### Work order
The records below need to be repeated exactly, though not their pictures.

### Records for this task
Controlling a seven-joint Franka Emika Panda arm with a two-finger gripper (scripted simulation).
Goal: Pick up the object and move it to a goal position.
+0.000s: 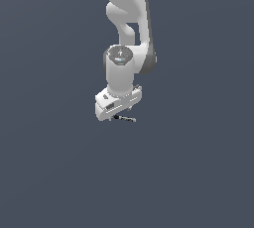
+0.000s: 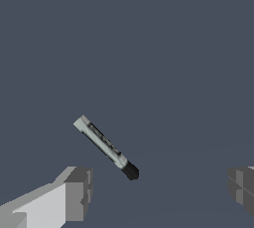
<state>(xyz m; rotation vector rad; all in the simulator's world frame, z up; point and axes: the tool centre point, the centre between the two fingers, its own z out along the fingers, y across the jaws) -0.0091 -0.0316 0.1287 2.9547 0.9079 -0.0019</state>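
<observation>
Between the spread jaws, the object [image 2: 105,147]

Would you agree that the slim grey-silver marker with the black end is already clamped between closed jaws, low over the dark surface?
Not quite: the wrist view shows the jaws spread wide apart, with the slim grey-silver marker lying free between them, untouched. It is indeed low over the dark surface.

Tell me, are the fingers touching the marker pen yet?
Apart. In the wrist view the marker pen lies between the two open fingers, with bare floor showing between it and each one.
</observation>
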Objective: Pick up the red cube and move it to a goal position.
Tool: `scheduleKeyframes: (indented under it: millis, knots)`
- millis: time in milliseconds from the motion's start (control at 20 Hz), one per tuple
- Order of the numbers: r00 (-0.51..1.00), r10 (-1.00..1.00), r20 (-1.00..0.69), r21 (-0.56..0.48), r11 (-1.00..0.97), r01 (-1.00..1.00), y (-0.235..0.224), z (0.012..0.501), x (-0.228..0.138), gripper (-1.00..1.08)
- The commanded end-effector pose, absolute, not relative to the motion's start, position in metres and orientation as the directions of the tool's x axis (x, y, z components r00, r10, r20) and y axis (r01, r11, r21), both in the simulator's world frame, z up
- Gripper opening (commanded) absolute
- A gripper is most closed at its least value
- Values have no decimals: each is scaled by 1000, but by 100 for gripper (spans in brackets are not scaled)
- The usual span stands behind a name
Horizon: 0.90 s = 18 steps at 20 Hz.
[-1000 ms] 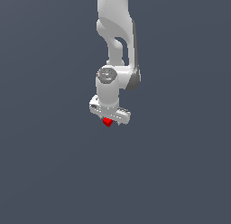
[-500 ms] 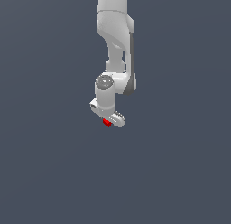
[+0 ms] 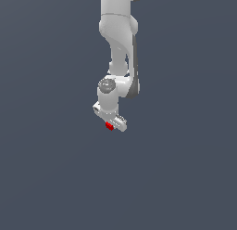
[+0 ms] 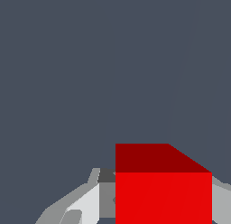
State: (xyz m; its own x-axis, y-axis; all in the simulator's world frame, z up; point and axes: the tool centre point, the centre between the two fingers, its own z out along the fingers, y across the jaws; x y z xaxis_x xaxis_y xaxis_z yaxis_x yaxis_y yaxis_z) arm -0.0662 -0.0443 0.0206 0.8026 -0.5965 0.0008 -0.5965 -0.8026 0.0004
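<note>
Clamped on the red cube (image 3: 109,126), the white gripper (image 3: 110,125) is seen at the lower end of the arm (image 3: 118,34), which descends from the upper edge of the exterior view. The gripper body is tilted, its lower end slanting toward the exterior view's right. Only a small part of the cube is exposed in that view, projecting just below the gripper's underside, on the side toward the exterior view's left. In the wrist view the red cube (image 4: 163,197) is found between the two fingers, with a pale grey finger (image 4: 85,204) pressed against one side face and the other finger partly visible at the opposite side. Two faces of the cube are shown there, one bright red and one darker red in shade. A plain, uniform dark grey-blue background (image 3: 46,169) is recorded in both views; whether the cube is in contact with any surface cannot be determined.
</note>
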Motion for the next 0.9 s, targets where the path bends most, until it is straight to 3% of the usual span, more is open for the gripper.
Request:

### Response area
Controlling a seven-joint Franka Emika Panda arm with a two-finger gripper (scripted simulation).
Goal: Pick up the object and move it to a goal position.
+0.000s: 
+0.000s: 
<state>(xyz m; rotation vector rad; all in the simulator's world frame, z up; point and axes: the tool centre point, the centre between the two fingers, its own z out along the fingers, y across the jaws) -0.0091 -0.0316 0.1287 2.9547 0.9079 -0.0019</state>
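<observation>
Between the spread jaws, the object [image 2: 105,147]

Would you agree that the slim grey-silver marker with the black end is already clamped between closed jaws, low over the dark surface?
Not quite: the wrist view shows the jaws spread wide apart, with the slim grey-silver marker lying free between them, untouched. It is indeed low over the dark surface.

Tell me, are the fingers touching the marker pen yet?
Apart. In the wrist view the marker pen lies between the two open fingers, with bare floor showing between it and each one.
</observation>
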Objective: Pick up the red cube and move it to a goal position.
Tool: `scheduleKeyframes: (indented under it: millis, knots)`
- millis: time in milliseconds from the motion's start (control at 20 Hz), one per tuple
- Order of the numbers: r00 (-0.51..1.00), r10 (-1.00..1.00), r20 (-1.00..0.69), r21 (-0.56..0.48), r11 (-1.00..0.97), r01 (-1.00..1.00), y (-0.235..0.224), z (0.012..0.501), x (-0.228..0.138), gripper (-1.00..1.08)
- The commanded end-effector pose, absolute, not relative to the motion's start, position in metres and orientation as the directions of the tool's x axis (x, y, z components r00, r10, r20) and y axis (r01, r11, r21), both in the simulator's world frame, z up
- Gripper opening (commanded) absolute
- A gripper is most closed at its least value
- Values have no decimals: each is scaled by 1000, but by 100 for gripper (spans in brackets are not scaled)
- The usual span stands behind a name
Horizon: 0.90 s = 18 steps at 20 Hz.
[-1000 ms] 
[-500 ms] 
[+0 ms] 
[+0 ms] 
State: (xyz m; its own x-axis, y-axis; all in the simulator's world frame, z up; point and axes: the tool centre point, the centre between the two fingers, its own z out along the fingers, y across the jaws; x y z xaxis_x xaxis_y xaxis_z yaxis_x yaxis_y yaxis_z) arm -0.0662 -0.0443 0.0206 0.8026 -0.5965 0.0008 -0.5965 -0.8026 0.0004
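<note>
Clamped on the red cube (image 3: 109,126), the white gripper (image 3: 110,125) is seen at the lower end of the arm (image 3: 118,34), which descends from the upper edge of the exterior view. The gripper body is tilted, its lower end slanting toward the exterior view's right. Only a small part of the cube is exposed in that view, projecting just below the gripper's underside, on the side toward the exterior view's left. In the wrist view the red cube (image 4: 163,197) is found between the two fingers, with a pale grey finger (image 4: 85,204) pressed against one side face and the other finger partly visible at the opposite side. Two faces of the cube are shown there, one bright red and one darker red in shade. A plain, uniform dark grey-blue background (image 3: 46,169) is recorded in both views; whether the cube is in contact with any surface cannot be determined.
</note>
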Motion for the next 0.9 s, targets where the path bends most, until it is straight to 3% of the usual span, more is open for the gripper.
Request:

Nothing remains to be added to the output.